Identify and pull out each line of the entries in which "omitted" occurs.

•••

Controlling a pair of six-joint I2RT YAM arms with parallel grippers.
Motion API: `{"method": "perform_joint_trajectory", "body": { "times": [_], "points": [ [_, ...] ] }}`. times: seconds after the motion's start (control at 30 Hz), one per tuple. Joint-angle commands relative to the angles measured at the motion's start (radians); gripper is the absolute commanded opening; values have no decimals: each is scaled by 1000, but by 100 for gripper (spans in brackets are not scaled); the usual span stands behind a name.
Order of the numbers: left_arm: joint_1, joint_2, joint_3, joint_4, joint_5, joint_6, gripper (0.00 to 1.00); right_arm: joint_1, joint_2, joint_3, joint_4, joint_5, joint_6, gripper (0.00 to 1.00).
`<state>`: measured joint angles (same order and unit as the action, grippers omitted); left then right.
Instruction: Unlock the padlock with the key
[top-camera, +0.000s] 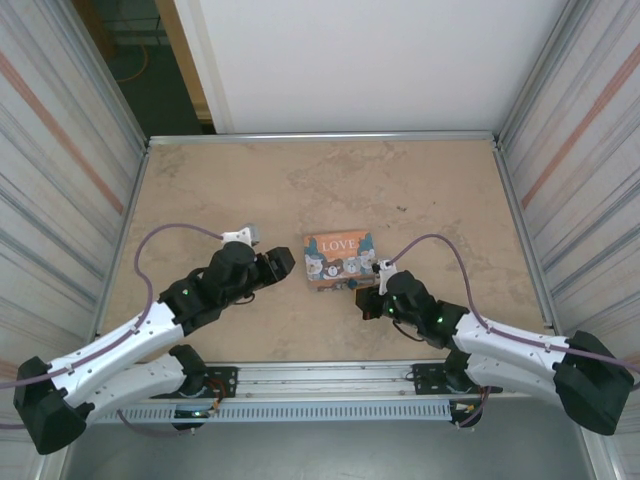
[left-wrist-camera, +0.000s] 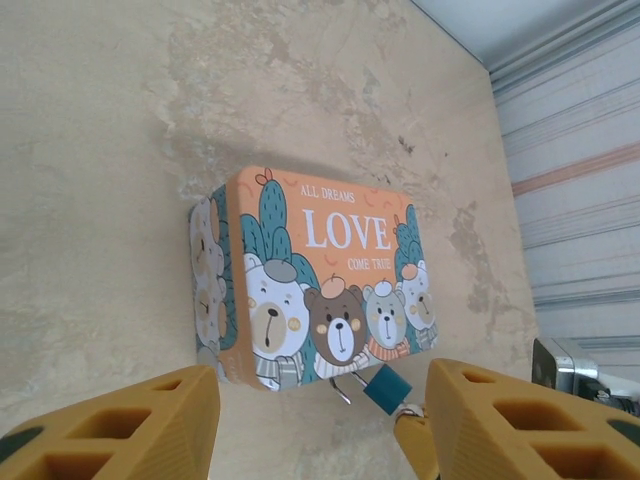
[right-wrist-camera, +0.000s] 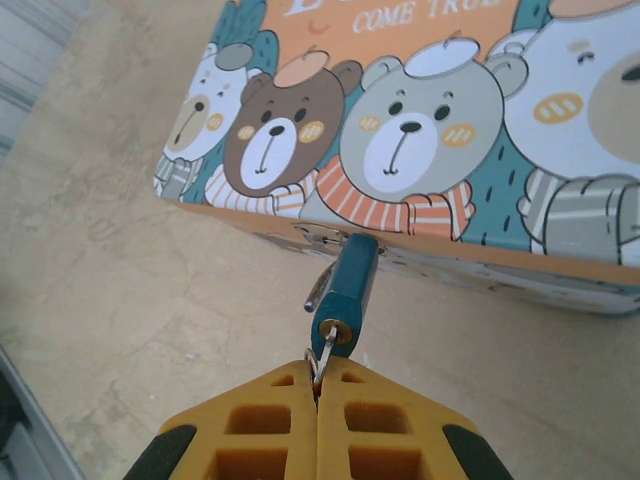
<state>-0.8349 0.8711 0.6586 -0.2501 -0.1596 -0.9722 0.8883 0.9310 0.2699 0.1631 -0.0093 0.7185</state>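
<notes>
Beige marbled table (top-camera: 420, 190) with ribbed metal walls on the left and right and a plain white wall at the far end. On the near right, the right claw (right-wrist-camera: 318, 385) is pinched tight on the key (right-wrist-camera: 322, 354). Only a sliver of silver shows between the yellow fingertips and the lock. The key sits in the keyhole of the padlock (right-wrist-camera: 347, 295), so the little teal lock is right off the tip of that claw, tilted. Its shackle reaches up to the clasp on the near side of the box (right-wrist-camera: 420, 150). The lid's down, so I can't tell what's in it. The left claw (top-camera: 284, 262) is just left of the box, spread wide with nothing in it.
</notes>
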Motion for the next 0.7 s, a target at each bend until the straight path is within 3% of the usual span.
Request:
{"method": "perform_joint_trajectory", "body": {
  "times": [0.0,0.2,0.57,0.67],
  "points": [
    [5,-16,35,-31,-47,38,57,-15,24,2,-5,-38,106,0],
    [6,-17,35,-41,-54,36,59,-45,123,-19,48,-23,202,0],
    [17,-21,27,-46,-55,36,60,-90,189,-18,40,-20,207,0],
    [19,-18,26,-46,-54,36,60,-100,207,-18,41,-26,194,6]
  ]
}}
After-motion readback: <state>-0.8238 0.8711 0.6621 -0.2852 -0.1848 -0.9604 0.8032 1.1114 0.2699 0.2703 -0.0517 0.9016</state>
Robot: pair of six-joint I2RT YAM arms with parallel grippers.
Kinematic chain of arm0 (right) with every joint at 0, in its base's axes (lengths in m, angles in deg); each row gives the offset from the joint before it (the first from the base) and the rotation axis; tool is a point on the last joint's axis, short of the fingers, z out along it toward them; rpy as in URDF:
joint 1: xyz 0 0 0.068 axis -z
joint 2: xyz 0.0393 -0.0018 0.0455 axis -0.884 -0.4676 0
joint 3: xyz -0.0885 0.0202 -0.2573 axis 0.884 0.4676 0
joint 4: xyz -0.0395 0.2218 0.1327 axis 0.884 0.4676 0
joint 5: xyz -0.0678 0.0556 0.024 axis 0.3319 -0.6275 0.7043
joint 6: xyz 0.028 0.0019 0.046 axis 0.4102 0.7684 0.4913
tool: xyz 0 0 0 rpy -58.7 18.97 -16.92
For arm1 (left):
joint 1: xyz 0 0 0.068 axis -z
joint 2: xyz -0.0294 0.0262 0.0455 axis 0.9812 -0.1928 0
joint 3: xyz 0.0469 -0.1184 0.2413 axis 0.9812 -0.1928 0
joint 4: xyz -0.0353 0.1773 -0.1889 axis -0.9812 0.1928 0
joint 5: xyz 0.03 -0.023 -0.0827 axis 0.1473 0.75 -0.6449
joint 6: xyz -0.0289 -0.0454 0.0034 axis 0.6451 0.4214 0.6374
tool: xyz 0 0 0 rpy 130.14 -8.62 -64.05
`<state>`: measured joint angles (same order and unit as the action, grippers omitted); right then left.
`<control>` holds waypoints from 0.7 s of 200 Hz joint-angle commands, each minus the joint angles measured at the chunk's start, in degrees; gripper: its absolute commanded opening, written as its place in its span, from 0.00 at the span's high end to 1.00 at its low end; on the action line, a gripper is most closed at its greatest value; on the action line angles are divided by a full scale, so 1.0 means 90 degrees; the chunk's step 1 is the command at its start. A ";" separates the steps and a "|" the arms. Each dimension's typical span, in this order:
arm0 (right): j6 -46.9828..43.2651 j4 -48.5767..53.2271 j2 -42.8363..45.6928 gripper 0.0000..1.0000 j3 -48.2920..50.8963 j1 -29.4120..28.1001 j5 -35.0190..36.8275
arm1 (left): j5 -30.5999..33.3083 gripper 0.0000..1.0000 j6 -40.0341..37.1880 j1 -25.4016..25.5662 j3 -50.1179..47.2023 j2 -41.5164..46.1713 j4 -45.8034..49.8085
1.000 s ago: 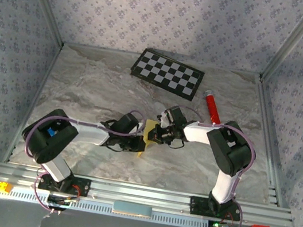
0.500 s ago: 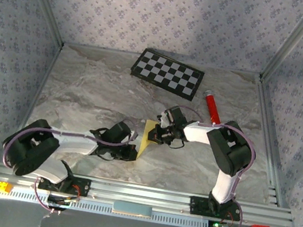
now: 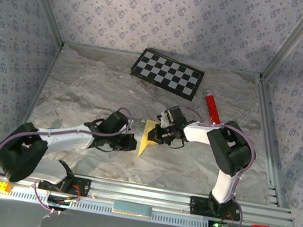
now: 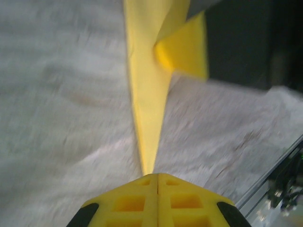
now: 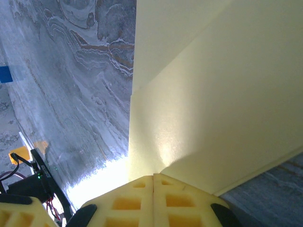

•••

### [Output]
`<state>`: measured joint angles (same order and unit as the action, grippers omitted); left then right.
`<state>`: measured joint angles (same order and unit as the action, grippers omitted); right then left.

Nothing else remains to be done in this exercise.